## Task description
The lines wanted are those in the data below that include "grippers".
↓↓↓
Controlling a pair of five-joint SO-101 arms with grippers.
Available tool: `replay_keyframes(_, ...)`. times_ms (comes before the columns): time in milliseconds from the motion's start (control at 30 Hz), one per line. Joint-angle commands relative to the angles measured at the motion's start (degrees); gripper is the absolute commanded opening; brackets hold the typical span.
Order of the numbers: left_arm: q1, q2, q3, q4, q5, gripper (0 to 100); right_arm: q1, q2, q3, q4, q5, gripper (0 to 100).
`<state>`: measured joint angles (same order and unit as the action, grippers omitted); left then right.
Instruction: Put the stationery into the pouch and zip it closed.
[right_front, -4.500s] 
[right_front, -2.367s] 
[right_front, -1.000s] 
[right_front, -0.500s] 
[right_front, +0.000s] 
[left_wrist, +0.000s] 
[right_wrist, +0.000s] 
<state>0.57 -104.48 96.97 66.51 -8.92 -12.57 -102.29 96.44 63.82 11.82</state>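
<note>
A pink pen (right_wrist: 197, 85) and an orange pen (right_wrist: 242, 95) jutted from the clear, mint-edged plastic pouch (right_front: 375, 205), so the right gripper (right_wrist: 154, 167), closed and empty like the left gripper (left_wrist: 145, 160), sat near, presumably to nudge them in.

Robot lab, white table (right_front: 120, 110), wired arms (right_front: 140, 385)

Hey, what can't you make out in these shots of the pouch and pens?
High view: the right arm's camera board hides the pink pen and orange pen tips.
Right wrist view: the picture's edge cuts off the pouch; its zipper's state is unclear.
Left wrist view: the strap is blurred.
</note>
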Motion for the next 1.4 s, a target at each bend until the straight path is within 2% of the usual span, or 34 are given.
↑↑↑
## Exercise output
Controlling a pair of five-joint SO-101 arms with grippers.
`<state>`: measured joint angles (same order and unit as the action, grippers omitted); left then right.

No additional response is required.